What to do — Only part of the listing is needed, namely the lines from its start through the line with "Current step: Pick", and they should be retyped exactly.

►

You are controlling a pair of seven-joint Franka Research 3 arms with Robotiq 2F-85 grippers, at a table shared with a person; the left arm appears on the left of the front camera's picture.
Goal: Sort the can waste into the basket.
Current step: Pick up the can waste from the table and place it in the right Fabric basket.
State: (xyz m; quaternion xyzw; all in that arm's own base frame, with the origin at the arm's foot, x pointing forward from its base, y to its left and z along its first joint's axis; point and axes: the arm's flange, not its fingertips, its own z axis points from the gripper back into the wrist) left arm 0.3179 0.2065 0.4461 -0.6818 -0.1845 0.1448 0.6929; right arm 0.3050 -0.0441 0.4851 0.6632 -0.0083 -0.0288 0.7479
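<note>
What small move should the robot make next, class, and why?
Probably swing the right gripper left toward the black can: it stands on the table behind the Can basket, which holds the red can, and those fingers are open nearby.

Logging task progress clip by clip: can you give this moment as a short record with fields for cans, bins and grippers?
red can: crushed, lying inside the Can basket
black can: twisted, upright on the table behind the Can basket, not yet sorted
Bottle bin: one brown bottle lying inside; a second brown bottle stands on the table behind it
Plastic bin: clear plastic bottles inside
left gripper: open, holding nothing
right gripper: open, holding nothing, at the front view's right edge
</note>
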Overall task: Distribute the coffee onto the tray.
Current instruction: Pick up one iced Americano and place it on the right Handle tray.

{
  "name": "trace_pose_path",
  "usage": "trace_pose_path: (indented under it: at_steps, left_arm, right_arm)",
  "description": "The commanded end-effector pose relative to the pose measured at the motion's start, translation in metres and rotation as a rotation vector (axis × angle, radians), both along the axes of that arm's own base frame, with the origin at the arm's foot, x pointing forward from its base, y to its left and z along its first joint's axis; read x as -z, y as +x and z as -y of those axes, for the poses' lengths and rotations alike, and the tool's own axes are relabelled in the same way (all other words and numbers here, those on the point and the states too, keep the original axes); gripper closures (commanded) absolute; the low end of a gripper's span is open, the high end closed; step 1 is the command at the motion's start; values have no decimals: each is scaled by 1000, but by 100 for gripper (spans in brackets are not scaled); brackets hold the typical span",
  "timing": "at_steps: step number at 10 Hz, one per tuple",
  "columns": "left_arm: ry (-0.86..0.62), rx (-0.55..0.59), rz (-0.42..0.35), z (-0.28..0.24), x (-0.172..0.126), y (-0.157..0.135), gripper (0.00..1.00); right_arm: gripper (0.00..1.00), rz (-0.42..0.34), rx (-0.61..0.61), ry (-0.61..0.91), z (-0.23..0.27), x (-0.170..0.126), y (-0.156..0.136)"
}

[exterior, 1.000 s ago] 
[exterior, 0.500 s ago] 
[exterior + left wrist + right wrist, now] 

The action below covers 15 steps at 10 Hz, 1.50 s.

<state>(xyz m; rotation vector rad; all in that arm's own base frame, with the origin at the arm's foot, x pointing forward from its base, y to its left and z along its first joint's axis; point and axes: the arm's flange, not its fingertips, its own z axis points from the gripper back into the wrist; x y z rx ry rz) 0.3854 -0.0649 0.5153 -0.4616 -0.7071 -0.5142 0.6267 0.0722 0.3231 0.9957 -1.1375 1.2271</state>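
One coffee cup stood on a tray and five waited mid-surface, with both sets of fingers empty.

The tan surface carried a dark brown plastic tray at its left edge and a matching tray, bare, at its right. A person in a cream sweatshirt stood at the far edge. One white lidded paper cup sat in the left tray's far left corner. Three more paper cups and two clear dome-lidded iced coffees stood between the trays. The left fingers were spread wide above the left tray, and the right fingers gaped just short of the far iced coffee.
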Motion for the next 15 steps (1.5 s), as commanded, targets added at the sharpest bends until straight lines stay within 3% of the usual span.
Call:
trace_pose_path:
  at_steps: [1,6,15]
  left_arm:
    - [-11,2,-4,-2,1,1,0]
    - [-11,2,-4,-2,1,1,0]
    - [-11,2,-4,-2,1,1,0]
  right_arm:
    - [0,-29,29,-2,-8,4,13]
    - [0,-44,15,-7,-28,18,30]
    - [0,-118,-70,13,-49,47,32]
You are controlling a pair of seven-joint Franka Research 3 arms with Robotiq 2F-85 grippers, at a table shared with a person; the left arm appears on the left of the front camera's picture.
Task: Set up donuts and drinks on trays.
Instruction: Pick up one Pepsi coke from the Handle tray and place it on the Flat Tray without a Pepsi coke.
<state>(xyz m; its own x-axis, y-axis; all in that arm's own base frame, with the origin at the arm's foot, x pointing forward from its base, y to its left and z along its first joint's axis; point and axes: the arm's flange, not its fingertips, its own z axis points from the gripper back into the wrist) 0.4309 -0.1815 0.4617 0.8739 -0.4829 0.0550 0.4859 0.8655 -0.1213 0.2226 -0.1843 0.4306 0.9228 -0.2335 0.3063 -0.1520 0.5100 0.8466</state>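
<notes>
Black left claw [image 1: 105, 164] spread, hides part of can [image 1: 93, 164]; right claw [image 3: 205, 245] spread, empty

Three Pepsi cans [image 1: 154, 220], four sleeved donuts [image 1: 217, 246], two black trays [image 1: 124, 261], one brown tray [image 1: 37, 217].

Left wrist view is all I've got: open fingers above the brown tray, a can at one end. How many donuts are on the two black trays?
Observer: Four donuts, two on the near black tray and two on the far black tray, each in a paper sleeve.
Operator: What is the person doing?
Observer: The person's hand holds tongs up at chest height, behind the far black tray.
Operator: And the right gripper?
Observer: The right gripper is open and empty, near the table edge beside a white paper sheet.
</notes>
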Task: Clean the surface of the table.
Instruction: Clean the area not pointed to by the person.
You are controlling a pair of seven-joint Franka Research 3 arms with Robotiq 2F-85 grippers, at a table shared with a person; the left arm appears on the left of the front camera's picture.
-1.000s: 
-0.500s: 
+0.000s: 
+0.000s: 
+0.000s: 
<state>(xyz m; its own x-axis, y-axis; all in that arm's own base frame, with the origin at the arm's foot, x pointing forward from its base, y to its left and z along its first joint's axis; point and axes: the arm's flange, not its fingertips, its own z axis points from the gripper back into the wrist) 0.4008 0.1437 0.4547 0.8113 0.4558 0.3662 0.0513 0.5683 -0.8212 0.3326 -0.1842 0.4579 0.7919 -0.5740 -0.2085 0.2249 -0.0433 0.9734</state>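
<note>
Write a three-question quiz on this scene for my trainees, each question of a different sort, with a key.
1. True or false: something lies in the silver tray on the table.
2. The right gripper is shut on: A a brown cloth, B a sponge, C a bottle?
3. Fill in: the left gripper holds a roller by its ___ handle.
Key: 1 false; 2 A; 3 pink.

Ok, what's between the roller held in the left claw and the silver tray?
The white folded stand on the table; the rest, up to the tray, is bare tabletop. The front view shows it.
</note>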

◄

Written response —
You are controlling a pair of seven-joint Franka Research 3 arms with Robotiq 2F-85 grippers, at a table shared with a person; the left arm appears on the left of the front camera's picture.
Goal: Sort the can waste into the basket.
Current step: Pick up the can waste from the table and place it in the right Fabric basket.

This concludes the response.